Extracted data entries:
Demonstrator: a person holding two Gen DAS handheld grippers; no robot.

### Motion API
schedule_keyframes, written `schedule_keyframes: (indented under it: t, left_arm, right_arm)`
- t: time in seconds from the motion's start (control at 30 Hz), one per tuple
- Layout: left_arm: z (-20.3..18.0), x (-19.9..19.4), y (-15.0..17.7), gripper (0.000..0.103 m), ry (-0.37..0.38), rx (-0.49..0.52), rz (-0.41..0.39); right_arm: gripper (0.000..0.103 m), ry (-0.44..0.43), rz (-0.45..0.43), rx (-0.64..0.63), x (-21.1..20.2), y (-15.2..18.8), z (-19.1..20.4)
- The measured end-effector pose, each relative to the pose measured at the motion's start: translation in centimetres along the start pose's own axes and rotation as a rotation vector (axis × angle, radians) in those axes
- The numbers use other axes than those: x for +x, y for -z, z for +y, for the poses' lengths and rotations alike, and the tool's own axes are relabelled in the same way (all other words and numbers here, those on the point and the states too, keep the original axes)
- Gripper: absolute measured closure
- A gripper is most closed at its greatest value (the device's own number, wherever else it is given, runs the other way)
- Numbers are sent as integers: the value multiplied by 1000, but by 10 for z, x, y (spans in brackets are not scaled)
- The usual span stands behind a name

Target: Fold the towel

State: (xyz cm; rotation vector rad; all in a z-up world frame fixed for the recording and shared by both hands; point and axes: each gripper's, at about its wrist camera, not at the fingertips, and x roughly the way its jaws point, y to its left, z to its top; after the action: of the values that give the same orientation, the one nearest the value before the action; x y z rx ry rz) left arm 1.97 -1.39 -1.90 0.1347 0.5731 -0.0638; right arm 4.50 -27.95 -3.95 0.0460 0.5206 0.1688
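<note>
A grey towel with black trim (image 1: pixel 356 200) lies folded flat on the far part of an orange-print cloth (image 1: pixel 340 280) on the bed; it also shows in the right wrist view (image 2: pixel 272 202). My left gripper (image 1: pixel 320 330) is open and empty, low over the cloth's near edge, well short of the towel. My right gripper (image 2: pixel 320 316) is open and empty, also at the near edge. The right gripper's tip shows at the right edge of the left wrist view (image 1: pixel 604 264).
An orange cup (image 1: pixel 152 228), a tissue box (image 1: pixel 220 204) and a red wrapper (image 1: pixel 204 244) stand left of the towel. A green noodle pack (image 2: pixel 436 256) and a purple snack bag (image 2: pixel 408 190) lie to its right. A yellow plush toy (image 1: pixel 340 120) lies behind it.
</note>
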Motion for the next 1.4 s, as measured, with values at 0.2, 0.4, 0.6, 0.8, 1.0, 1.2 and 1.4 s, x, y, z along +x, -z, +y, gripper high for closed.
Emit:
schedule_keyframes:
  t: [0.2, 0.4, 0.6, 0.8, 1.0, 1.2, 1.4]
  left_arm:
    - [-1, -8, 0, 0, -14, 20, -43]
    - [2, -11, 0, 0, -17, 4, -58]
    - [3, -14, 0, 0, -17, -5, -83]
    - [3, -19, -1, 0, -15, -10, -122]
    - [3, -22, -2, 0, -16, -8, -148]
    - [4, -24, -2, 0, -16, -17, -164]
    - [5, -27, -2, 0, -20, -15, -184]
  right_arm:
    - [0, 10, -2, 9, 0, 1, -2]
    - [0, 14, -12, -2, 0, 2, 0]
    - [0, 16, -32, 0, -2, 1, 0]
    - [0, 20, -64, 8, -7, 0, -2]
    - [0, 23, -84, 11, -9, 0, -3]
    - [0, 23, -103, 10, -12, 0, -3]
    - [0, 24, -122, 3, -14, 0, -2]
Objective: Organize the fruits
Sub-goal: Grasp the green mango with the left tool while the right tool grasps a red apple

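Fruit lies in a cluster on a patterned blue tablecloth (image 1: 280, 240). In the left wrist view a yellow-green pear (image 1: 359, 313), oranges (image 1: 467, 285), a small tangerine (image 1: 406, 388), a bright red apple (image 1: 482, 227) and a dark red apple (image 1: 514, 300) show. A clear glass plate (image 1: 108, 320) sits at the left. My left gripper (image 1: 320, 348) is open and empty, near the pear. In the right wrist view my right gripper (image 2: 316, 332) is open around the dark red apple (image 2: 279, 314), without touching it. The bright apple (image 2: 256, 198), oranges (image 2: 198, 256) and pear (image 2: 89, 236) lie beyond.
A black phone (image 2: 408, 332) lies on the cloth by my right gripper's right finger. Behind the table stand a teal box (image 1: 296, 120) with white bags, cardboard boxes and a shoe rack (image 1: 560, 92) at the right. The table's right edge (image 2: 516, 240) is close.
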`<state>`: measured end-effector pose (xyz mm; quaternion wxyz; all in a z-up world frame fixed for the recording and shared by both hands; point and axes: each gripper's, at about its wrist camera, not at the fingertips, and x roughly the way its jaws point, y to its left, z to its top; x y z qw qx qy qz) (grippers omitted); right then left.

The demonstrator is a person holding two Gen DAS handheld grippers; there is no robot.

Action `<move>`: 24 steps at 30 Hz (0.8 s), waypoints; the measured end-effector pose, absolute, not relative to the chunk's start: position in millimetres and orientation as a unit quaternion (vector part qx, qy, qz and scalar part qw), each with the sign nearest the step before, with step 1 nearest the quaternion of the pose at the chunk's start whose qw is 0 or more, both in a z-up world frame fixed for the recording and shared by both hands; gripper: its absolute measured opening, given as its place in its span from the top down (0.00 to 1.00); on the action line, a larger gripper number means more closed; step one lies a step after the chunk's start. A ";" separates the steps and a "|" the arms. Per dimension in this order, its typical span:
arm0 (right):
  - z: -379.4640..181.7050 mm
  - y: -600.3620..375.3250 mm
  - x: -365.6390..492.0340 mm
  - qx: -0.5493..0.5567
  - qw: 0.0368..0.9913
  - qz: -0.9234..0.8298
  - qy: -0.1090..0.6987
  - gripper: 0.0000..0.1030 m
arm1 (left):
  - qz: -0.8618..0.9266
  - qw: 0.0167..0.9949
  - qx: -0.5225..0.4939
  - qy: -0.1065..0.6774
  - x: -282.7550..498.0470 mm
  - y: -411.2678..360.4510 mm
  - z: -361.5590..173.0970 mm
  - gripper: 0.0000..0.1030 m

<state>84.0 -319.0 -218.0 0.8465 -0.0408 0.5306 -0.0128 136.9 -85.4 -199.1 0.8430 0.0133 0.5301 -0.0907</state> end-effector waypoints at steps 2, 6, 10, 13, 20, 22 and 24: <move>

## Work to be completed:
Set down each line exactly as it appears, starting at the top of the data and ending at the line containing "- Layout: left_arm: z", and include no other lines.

## Reply to the exercise:
Demonstrator: a person holding two Gen DAS handheld grippers; no robot.

### Motion API
schedule_keyframes, written `schedule_keyframes: (indented under it: t, left_arm, right_arm)`
- t: time in seconds from the motion's start (control at 30 Hz), one per tuple
- Layout: left_arm: z (-20.3..18.0), x (-19.9..19.4), y (-15.0..17.7), gripper (0.000..0.103 m), ry (-0.37..0.38), rx (-0.49..0.52), rz (-0.41..0.39); right_arm: gripper (0.000..0.103 m), ry (-0.44..0.43), rz (-0.45..0.43), rx (-0.64..0.63), x (-21.1..20.2), y (-15.2..18.8), z (-19.1..20.4)

No more output remains.